Скоротав в лабазе ночь, поутру вскипятив на костре чайник, позавтракав, мы решили разойтись. Носков намеревался подняться в горы, пройти по окрестным ущельям. Я с тяжеленным рюкзаком фотоаппаратуры был бы ему в этом походе только обузой.
Юрий прихватил с собой ружье, мне же, безоружному, по здравом размышлении предлагалось сидеть у лабаза и далеко от него не отходить на случай появления в окрестностях медведя. Но, походив немного у лабаза, я отыскал самодельный длинный, как клинок, нож. Этим ножом пастухи колют оленей при забое. Нож был великолепен, с ним я сразу почувствовал себя смелее и решил прогуляться вдоль по долине реки.
Шлепая по мелководью, наслаждаясь солнцем и тишиной, я наконец попал в ущелье, где снег все еще мирно лежал на склонах. Пейзаж был удивительной красоты, достойный кисти хоть самого Рокуэла Кента, моего любимого художника. Вершины гор сияли в небесной синеве, внизу средь снежных склонов текла река, по берегам которой зеленели каменные березы, кустарники ивы и ольхи, а на вытаявших бугорках тянули к солнцу золотистые лепестки цветы рододендронов. Я присел, залюбовавшись столь необычным сочетанием красок. И так в беспечности просидел довольно долго, приметив заодно и евражек, временами выскакивавших из снежных нор. Потом я обратил внимание на темную точку, вроде бы до той поры отсутствовавшую на снежнике.
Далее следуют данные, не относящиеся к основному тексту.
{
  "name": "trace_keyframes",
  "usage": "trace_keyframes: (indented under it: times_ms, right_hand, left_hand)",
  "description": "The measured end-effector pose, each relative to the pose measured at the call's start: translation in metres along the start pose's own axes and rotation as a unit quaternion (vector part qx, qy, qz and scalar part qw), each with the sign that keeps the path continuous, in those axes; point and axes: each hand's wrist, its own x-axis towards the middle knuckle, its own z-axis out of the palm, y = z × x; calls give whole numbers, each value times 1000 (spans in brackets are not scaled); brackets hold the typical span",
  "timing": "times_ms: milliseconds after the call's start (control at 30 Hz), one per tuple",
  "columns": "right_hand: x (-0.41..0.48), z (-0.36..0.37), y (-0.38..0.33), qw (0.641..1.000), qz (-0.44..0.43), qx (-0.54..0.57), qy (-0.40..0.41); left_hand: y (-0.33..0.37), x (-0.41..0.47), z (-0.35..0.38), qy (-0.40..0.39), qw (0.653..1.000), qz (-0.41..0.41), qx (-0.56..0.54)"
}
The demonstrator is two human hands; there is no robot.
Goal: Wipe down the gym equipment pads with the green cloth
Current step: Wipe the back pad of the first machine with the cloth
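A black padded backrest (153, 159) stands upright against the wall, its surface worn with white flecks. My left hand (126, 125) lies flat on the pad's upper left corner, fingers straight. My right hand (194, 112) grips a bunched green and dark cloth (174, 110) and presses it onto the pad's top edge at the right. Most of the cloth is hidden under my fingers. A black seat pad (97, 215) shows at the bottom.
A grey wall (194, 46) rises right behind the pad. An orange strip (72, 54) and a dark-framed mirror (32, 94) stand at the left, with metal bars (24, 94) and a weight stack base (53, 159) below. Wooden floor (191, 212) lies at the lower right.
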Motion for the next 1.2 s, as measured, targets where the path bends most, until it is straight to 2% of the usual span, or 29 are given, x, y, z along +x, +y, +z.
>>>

Посмотрел через телеобъектив, служивший мне вместо бинокля, и обмер.
По снегу строго в моем направлении двигался большущий бурый медведь. Иди он стороной, я, пожалуй, не так бы перепугался. Но медведь твердо выдерживал курс. Внутри у меня все похолодело. Я отлично представил затерянность и одинокость моего положения и понимал, что вряд ли меня спасет этот длинный корякский нож. Медведь не олень, он не даст подойти к себе сбоку, спокойно прицелиться и ударить в сердце. Скорее, он сам подойдет ко мне, выбьет из рук хлипкое жало да даст по башке, прикончив. Оставалось надеяться, что медведь идет в мою сторону, не подозревая обо мне.
Пятясь задом, я заполз поглубже в кустарник. И видел, как медведь нырнул в него с другой стороны реки. Минут через десять он должен выйти как раз перед моим носом. Я все-таки держал в руках нож, собираясь биться до последнего.
Прошло десять минут, двадцать, я сидел в кустах не шевелясь. Медведь не появлялся. Где он? Прошел мимо или, затаясь, поджидает меня? Просидев в кустах еще минут сорок, я решил, что медведь отправился вниз по реке. Но следом за ним теперь идти опасно.
Только через час, кляня себя за безрассудство, я вышел на середину реки и отправился к лабазу. У стен его за дверьми с хорошим запором было поспокойней.